Johnson played five games in 2021-22 and one game in 2022-23 for the Mustangs. He scored four points in nine minutes played in 2021-22. But he gained much more than what numbers could ever represent.

“My teammates (at MSU Texas), I still talk to some of those guys every week, they’re like brothers to me,” Johnson said. “I’m eternally grateful for all those relationships. And my coaches, I spent a lot of time with them. We were trying to accomplish something great, on and off the court, and I’m very appreciative of them.”

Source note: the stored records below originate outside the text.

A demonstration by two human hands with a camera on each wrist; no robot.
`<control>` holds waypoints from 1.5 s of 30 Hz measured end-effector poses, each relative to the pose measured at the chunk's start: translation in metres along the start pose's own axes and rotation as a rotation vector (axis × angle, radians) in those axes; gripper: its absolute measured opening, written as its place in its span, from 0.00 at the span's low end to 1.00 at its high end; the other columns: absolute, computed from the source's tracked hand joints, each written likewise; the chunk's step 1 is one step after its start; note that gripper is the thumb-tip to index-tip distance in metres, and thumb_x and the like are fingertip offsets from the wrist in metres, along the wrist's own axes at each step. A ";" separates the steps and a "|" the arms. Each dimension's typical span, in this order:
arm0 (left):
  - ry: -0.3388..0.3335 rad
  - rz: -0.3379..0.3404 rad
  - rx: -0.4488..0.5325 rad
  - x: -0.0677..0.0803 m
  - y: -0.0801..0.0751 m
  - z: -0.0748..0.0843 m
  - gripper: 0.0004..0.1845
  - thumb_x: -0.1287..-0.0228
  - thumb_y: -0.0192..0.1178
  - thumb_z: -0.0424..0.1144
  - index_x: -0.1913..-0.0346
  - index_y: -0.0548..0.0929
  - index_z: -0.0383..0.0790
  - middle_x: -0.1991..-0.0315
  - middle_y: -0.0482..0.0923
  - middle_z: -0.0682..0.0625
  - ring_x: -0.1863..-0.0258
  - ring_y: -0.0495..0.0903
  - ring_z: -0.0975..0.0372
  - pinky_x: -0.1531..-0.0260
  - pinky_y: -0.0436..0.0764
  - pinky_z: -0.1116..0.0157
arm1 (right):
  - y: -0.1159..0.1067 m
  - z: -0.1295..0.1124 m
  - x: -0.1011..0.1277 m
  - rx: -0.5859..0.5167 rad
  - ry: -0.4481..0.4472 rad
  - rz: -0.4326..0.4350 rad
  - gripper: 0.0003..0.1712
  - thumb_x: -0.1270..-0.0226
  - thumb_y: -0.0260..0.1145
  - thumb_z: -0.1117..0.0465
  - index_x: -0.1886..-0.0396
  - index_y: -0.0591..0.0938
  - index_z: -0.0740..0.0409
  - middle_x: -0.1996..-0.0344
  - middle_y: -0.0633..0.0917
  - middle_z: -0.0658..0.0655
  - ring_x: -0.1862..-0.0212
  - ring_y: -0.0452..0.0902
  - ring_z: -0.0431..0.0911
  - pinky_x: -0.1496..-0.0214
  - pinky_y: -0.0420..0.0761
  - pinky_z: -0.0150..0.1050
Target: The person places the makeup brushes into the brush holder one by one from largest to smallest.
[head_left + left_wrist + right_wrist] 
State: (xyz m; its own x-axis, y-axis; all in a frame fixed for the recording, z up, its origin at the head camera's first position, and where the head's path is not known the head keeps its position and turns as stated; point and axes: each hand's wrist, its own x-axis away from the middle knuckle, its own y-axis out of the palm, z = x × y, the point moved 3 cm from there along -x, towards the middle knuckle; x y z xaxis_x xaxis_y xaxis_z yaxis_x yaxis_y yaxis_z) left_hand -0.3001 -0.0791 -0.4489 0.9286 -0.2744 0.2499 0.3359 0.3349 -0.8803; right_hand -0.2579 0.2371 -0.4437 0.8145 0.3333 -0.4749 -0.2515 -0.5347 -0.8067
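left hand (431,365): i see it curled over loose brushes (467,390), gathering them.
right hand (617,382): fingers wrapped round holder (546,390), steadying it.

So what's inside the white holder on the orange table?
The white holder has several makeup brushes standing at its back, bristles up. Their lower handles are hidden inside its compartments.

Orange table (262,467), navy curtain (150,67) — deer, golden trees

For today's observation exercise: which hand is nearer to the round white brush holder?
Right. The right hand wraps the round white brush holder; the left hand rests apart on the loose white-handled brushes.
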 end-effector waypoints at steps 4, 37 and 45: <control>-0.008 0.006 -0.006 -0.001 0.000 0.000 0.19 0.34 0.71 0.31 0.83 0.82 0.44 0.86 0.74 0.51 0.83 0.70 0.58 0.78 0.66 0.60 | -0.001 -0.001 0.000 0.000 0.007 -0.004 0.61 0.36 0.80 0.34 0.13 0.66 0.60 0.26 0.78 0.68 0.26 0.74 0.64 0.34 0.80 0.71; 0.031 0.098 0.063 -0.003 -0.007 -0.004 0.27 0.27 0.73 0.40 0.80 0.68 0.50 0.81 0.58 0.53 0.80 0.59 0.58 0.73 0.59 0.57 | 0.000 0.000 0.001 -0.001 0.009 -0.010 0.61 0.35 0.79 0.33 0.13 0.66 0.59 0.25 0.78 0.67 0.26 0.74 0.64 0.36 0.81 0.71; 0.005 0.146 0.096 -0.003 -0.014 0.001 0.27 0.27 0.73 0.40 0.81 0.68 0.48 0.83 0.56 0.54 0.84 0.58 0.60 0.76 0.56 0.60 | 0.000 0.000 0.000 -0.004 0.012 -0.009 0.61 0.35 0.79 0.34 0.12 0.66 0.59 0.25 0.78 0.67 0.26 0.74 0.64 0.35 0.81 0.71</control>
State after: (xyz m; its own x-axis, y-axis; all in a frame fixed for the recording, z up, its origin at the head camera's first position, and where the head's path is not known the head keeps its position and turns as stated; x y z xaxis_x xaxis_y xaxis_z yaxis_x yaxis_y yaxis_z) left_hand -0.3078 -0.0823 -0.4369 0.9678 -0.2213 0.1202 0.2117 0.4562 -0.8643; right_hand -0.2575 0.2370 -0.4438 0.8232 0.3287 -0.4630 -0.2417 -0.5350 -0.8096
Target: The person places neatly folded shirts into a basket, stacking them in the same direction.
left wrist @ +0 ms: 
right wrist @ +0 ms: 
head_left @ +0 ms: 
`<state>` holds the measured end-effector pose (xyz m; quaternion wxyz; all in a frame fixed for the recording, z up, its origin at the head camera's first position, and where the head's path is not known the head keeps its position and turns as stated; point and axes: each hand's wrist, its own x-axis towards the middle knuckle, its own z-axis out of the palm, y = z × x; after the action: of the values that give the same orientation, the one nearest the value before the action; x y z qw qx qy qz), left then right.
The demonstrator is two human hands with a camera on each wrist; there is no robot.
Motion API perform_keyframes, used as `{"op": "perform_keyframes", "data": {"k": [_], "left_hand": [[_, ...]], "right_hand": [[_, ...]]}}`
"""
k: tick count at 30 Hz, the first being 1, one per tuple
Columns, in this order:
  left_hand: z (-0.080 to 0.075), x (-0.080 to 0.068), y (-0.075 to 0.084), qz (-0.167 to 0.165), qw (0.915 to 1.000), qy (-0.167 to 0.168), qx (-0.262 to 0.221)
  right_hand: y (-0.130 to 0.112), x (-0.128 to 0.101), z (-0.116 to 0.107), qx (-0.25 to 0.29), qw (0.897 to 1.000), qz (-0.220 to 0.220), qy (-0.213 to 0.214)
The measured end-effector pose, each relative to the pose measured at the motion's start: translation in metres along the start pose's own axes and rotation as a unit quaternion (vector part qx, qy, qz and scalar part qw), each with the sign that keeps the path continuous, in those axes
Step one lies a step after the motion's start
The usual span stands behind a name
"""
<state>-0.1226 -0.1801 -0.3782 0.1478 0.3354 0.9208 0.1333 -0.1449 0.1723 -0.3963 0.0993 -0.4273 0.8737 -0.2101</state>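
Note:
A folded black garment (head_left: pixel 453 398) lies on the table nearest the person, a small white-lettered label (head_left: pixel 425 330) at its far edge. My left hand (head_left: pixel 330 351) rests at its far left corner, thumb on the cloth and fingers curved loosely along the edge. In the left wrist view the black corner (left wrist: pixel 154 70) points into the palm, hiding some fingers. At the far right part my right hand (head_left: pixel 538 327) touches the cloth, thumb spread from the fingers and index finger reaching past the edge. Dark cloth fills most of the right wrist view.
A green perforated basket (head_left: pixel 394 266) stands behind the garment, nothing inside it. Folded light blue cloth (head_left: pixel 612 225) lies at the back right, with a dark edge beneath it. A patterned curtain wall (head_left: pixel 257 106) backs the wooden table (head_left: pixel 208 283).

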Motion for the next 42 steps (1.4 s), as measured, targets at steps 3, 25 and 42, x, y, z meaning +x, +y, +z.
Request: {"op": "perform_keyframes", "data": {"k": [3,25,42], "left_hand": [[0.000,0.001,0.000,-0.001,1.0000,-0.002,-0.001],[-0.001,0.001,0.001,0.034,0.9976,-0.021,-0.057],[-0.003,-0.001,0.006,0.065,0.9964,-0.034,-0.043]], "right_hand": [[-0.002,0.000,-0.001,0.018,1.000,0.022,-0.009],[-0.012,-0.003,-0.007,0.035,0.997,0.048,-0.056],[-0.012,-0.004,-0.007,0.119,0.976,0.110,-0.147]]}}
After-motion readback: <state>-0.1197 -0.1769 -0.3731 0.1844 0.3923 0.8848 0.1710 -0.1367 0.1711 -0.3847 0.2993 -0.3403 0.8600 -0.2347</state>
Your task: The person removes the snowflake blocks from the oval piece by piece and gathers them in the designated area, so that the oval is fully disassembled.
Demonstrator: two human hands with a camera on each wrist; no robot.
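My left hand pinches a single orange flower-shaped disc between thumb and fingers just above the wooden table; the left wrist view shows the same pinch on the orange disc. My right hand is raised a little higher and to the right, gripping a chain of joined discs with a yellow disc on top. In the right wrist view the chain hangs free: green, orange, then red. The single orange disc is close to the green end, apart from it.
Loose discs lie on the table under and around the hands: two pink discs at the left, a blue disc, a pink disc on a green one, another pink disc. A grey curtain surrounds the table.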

Johnson says the strength and conditioning coaches and the basketball support staff were great for him to work with, and supportive of the athletes. Obviously, there wasn’t any bobsled practice at MSU Texas, but he feels his time here helped prepare him for life’s challenges. He’s chasing his dream and he embraced his first trip away from the United States.

“You see different ways of doing things and a different way of life,” Johnson said. “I’ve been receptive to trying new things, new food.”

In the 2024 season, Johnson didn’t wait till March for the madness of sports competition as he kept his eyes on making the Olympics. He admitted he wouldn’t have believed this back at 10 years old when he first remembered seeing the Olympic bobsled on TV. It wasn’t like he had any snow in Alabama to practice on.

“It’s been a whirlwind,” Johnson said of his first year after graduation. “But I’m glad I took this challenge. I knew I had more athletically to give.”